I'm interested in drones for data collection, and VERY interested in software for analysis and design assistance:
1) Imagine a camera-equipped 15g quadrotor (they
already exist and will only get cheaper and higher-resolution) and software for your computer to fly it around and survey your site. Not just the topography,
but also the plants. The current software for recognizing plants using machine vision
isn't polished yet, but it works (sometimes), and many people outside of permaculture are going to keep making it better regardless of whether we use it.
2) Imagine software that uses the site survey data to build a 3D model that includes plants (including how healthy and mature they appear to be) and topography.
3) Now imagine software that helps permaculture designers plan out their development efforts: plant this polyculture here, turn these low-value trees into wood chips there, run this number of chickens over this area, move this dirt to make swales or a pond here, get these off-site inputs of compost and woodchips to kick-start the initial growth, etc. The same software simulates what everything will look like in 2, 5, or 10 years. An app for a phone or a paper printout guides you through installing it. It could even estimate how much time it will take based on the types of tools you use (i.e. shovel vs. excavator) and how many people.
4) Imagine sending the drone out weekly to update the survey and collect data on the polycultures you've installed. How are the plants doing? Do they appear healthy? Are they putting on biomass faster or slower than expected? What can the software infer about your soil, daylight, and hydrological conditions from the growth of these plants?
5) Imagine sharing this polyculture data (the layout, the follow-up survey data, etc) in a file format that other people running this software can use.

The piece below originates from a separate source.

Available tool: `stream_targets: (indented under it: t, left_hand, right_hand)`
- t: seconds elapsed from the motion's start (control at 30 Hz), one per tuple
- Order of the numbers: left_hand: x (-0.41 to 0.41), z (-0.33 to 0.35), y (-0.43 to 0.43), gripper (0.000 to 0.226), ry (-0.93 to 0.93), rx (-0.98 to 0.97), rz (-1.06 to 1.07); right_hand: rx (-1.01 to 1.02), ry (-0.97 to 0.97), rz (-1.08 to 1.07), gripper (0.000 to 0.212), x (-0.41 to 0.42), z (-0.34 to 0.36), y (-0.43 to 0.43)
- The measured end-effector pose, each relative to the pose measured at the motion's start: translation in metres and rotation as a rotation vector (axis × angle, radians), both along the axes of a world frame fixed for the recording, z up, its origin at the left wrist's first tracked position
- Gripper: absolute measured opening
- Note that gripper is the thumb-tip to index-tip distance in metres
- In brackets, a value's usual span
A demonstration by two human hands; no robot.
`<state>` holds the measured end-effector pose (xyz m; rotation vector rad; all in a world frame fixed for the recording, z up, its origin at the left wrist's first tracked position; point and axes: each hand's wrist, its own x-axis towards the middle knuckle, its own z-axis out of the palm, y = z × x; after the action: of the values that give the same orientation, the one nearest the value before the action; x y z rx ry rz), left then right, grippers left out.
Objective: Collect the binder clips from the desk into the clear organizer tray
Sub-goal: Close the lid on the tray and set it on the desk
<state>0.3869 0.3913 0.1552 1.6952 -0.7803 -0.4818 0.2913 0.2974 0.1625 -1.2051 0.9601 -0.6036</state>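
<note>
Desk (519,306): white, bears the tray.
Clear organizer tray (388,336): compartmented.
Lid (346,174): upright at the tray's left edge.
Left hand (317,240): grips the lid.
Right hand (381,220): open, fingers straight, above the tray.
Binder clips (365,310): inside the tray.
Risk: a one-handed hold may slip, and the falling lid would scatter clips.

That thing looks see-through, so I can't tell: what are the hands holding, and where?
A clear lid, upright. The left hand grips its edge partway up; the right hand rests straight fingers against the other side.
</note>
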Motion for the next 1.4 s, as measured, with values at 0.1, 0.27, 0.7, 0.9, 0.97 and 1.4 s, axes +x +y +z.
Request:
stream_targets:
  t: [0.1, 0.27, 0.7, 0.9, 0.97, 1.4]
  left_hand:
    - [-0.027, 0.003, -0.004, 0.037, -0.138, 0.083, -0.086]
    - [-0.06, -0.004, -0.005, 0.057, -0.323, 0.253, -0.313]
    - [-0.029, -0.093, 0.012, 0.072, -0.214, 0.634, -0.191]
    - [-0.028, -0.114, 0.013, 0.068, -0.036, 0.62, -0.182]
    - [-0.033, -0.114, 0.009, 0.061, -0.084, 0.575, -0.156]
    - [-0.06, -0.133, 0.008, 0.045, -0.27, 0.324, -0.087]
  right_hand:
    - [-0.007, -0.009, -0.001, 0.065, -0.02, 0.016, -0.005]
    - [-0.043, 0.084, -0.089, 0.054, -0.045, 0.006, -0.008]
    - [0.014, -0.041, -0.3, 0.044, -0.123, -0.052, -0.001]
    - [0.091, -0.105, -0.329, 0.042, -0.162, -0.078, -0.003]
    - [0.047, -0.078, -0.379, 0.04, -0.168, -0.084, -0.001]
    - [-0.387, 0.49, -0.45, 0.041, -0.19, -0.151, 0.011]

You've developed a bad-ass perennial polyculture in eastern Europe, and I see from your data and other people's data that it works in the northeastern US, so I import it into my site model and install a copy of it in real life.
6) Data scientists use software to crunch all this shared data and suggest new polycultures that are better-tuned for each micro-climate.
If we had these kinds of robot-data-collection and analysis software available to us, we'd make our own physical efforts far more productive, even if we're still doing everything by hand.